(Extracted records)
*-*-*

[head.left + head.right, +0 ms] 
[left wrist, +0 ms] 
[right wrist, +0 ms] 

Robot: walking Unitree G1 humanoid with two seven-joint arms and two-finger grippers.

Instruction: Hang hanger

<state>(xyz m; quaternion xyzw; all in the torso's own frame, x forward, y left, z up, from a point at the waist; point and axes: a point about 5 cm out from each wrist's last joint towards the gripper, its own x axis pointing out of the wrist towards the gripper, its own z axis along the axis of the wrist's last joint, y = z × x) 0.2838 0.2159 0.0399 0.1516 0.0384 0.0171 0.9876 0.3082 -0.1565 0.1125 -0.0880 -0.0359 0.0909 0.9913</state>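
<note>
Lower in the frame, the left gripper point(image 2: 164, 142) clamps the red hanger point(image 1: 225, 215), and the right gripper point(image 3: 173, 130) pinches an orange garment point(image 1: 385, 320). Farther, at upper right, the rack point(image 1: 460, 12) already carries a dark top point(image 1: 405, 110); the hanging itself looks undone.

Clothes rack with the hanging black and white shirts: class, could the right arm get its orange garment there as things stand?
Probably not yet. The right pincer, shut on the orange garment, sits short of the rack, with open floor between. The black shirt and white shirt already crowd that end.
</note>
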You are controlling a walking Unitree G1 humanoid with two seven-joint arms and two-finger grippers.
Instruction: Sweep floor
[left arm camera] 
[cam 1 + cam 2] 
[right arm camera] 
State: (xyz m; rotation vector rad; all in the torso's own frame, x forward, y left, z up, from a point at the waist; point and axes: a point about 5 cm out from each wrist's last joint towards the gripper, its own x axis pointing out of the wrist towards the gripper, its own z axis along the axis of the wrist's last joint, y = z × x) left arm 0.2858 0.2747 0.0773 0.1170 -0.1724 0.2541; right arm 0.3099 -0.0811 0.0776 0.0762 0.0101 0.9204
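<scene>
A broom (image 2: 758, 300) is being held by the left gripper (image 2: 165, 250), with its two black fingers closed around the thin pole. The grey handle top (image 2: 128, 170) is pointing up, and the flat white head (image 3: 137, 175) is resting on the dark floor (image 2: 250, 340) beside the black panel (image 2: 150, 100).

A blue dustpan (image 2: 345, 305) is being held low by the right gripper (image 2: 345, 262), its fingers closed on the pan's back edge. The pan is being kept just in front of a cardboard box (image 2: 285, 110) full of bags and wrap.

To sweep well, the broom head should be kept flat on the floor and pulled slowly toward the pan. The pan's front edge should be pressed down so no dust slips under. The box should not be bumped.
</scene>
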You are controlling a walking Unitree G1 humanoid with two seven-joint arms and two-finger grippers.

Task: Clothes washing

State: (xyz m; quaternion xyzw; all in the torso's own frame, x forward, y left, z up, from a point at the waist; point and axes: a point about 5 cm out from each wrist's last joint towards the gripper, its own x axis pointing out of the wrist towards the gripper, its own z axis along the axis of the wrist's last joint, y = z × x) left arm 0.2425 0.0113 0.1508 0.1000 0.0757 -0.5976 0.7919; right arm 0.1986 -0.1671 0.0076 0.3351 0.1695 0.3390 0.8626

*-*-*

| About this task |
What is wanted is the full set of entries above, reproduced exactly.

| Written answer |
[head.left + head.right, +0 ms] 
[left wrist, +0 ms] 
[right wrist, +0 ms] 

Robot: walking Unitree G1 humanoid with two seven-joint arms and two-finger grippers.

Instruction: Hang hanger

<state>(xyz m; quaternion xyzw; all in the torso's own frame, x forward, y left, z up, from a point at the waist; point and axes: a point about 5 cm out from each wrist's last joint towards the gripper, its own x axis pointing out of the wrist towards the gripper, its own z axis along the axis of the wrist's last joint, y = z × x) 0.2838 0.2159 0.0399 0.1516 0.0384 0.0171 0.9876 0.3082 -0.1565 0.1125 -0.0880 -0.0359 0.0909 0.9913</state>
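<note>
Lower in the frame, the left gripper point(image 2: 164, 142) clamps the red hanger point(image 1: 225, 215), and the right gripper point(image 3: 173, 130) pinches an orange garment point(image 1: 385, 320). Farther, at upper right, the rack point(image 1: 460, 12) already carries a dark top point(image 1: 405, 110); the hanging itself looks undone.

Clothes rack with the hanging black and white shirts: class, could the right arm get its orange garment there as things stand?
Probably not yet. The right pincer, shut on the orange garment, sits short of the rack, with open floor between. The black shirt and white shirt already crowd that end.
</note>
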You are controlling a walking Unitree G1 humanoid with two seven-joint arms and two-finger grippers.
Instruction: Sweep floor
[left arm camera] 
[cam 1 + cam 2] 
[right arm camera] 
State: (xyz m; rotation vector rad; all in the torso's own frame, x forward, y left, z up, from a point at the waist; point and axes: a point about 5 cm out from each wrist's last joint towards the gripper, its own x axis pointing out of the wrist towards the gripper, its own z axis along the axis of the wrist's last joint, y = z × x) left arm 0.2858 0.2747 0.0773 0.1170 -0.1724 0.2541; right arm 0.3099 -0.0811 0.0776 0.0762 0.0101 0.9204
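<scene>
A broom (image 2: 758, 300) is being held by the left gripper (image 2: 165, 250), with its two black fingers closed around the thin pole. The grey handle top (image 2: 128, 170) is pointing up, and the flat white head (image 3: 137, 175) is resting on the dark floor (image 2: 250, 340) beside the black panel (image 2: 150, 100).

A blue dustpan (image 2: 345, 305) is being held low by the right gripper (image 2: 345, 262), its fingers closed on the pan's back edge. The pan is being kept just in front of a cardboard box (image 2: 285, 110) full of bags and wrap.

To sweep well, the broom head should be kept flat on the floor and pulled slowly toward the pan. The pan's front edge should be pressed down so no dust slips under. The box should not be bumped.
</scene>
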You are controlling a walking Unitree G1 humanoid with two seven-joint arms and two-finger grippers.

Task: Clothes washing

State: (xyz m; quaternion xyzw; all in the torso's own frame, x forward, y left, z up, from a point at the waist; point and axes: a point about 5 cm out from each wrist's last joint towards the gripper, its own x axis pointing out of the wrist towards the gripper, its own z axis along the axis of the wrist's last joint, y = z × x) left arm 0.2425 0.0113 0.1508 0.1000 0.0757 -0.5976 0.7919; right arm 0.1986 -0.1671 0.0076 0.3351 0.1695 0.3390 0.8626

With this, the output is complete.